Passara por situações constrangedoras, não poderia desconsiderá-las a ponto de confiar num primeiro recado físico.

Decidiu-se pela segunda drágea. Melhor certificar-se por completo.

O pensamento na drágea fê-la desprezar, por segundos, a praga da urina e o infortúnio 'Tipo Dois'.

Voltou a perceber a desventura física quando o intestino enviou sinais mais agressivos, por meio de sons estrondosos, vazados pela barriga.

Assentou-se e abrigou-se nos travesseiros encostados na cabeceira da mísera cama barulhenta.

Foi quando experimentou a sensação de ter um buraco no estômago, é como um vão, não, enfureceu:

- Fome!

O suspiro, agora engasgado, apresentou-se novamente numa atitude de total reprovação às necessidades biológicas.

Todavia, considerou: - Se os choques haviam findado – a posição sentada confirmava - era o momento de aproveitar e fazer tudo que a apoquentava:

- Mijar, cagar e comer (nessa seqüência).

Pensou novamente na merda. Não lidava tranqüilamente com a idéia de todos os dias, numa típica via sacra anal, ter mais essa obrigação de caráter intestinal. Infeliz. O organismo, prá lá de fraco, presenteou-a com uma diarréia constante, fazendo com que a água do vaso sanitário não alcançasse os espirros jorrados debaixo da tampa.

Enfim, era MERDA sobre M E R D A!

Olhou novamente o criado e furtivamente abriu a gavetinha. Acertou de primeira. Retirou o comprimido e apropriou-se, claro, de mais uma dúvida:

- Um ou dois? – Pergunta implexa.

Como medida de precaução e resposta à questão optou por ingerir dois, desviando qualquer possibilidade das sensações físicas voltarem a atormentá-la. No total, somariam três comprimidos ingeridos em menos de uma hora o que certamente poderia levá-la a uma outra grandiosa e definitiva MERDA!

Glub, glub.

Voltou à posição anterior. Cobriu-se nervosamente com o edredom de malha vermelho, companheiro diário e fiel, escorregou o corpo na cama alternando o costumeiro.

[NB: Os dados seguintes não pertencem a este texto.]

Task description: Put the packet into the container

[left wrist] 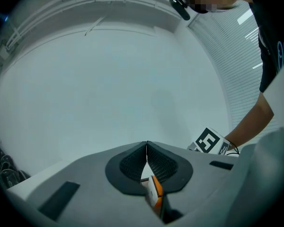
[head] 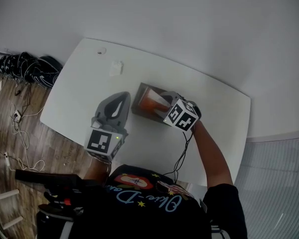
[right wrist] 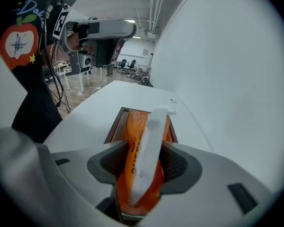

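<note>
– Jaws on your left gripper (left wrist: pixel 146 144) are closed tip to tip with nothing clamped. It points level and sits beside the container (head: pixel 137 105) in the head view. On your right gripper (right wrist: pixel 144 148) they are clenched on the packet (right wrist: pixel 151 131), which is orange with a white strip. It angles down with its lower part inside the brown container.

– So what can go wrong from there?

– Nothing steadies the container on the table (head: pixel 219 108). If you press the packet against a wall or the floor, I'd expect the box to slide or tip. The packet's far end also stands above the rim in the right gripper view. Let go at this tilt and it may lean on the edge or flop out instead of dropping flat.

– Could the left one brace it?

– Possibly, but from the head view I can't tell whether it touches the container wall or only hangs near.

– What can't you see?

– The left gripper view is mostly blank wall. A small orange-and-white piece (left wrist: pixel 155 193) shows below the closed pads, and I can't say what it is. In the right gripper view the jaws cover the packet's near end and the container floor, so whether it has bottomed out is unknown. In the head view your right gripper and its marker cube (head: pixel 182 116) cover most of the opening. A small white item (head: pixel 115 67) lies farther off on the table, too small to name.
</note>
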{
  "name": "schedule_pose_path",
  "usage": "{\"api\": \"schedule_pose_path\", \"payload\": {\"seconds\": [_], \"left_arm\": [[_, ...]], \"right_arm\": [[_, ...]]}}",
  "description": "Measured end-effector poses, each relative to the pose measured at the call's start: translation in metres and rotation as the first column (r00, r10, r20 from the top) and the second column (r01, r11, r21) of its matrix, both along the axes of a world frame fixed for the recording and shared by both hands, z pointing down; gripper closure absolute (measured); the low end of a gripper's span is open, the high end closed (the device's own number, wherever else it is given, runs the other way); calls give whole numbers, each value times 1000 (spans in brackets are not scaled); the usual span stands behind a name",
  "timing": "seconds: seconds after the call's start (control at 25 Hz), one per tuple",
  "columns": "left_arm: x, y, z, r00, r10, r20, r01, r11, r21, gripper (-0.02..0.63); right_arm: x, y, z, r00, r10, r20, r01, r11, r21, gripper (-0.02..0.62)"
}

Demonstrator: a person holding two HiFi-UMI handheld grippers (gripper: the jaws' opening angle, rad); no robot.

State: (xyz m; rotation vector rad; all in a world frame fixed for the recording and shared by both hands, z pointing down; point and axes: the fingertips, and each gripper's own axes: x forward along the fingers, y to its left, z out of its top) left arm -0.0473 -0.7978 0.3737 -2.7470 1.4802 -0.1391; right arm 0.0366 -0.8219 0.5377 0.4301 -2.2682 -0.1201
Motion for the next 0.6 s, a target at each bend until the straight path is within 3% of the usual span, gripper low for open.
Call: {"api": "schedule_pose_path", "payload": {"seconds": [0.6], "left_arm": [[-6,-2,5,1000,-13,9,13,1000,-17,597]], "right_arm": [[2,0,21,996,-14,-85,11,999,-35,362]]}}
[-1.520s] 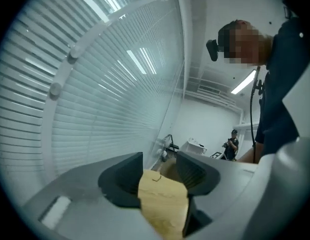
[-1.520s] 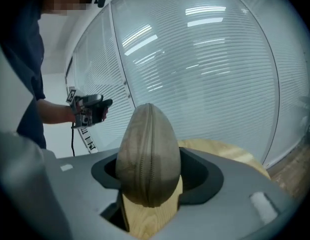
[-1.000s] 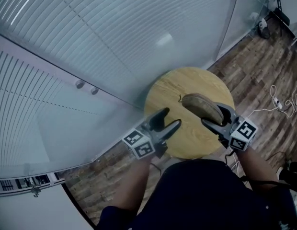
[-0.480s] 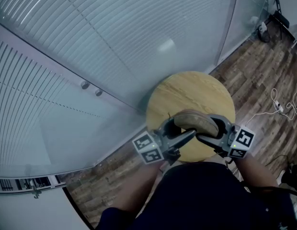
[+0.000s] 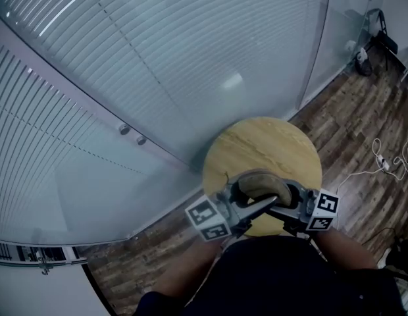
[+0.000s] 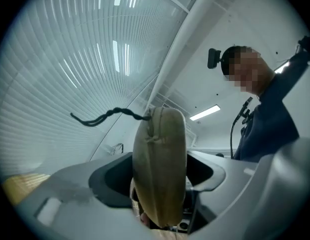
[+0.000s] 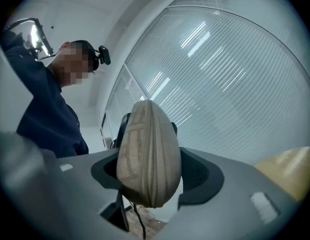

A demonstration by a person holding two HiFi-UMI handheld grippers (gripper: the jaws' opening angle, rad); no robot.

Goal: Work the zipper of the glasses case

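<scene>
The tan oval glasses case (image 5: 260, 178) hangs above the near edge of the round wooden table (image 5: 256, 143), close to my body. My right gripper (image 5: 281, 199) is shut on its right end; in the right gripper view the case (image 7: 147, 156) fills the space between the pads, zipper seam facing the camera. My left gripper (image 5: 253, 193) stands open around the case's left end. In the left gripper view the case (image 6: 160, 169) sits between the jaws with a small gap on the right side. A black pull cord (image 6: 102, 116) trails from the case's top to the left.
A glass wall with horizontal blinds (image 5: 158, 64) curves behind the table. Wood-plank floor (image 5: 362, 124) surrounds it, with white cables (image 5: 388, 153) at the right. My dark-clothed torso (image 5: 270, 275) fills the bottom of the head view.
The right gripper lifted the case off the table and brought it toward my body. The left gripper moved right and up until its jaws straddled the case's left end.
</scene>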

Pôs-se a contemplar a parede branca, rente a porta, ansiosa por colorir. Saboreou um gosto levemente salgado nos lábios. Mecanicamente, lambeu-os.

Adormeceu devaneando num arco íris imaginando qual cor a parede acolheria melhor. Sonhou com um verde-água, cor de mar muito sereno, quando ambiciona seduzir alguém:

- Verde água. Decisão tomada.Feng shui rejeitado.

Com tanto pensamento envolto em tanta merda, não poderia ser diferente, perdeu o horário da consulta.

Melhor assim: Já estava cansada daquele repeteco semanal e de todo o blá blá blá Freudiano.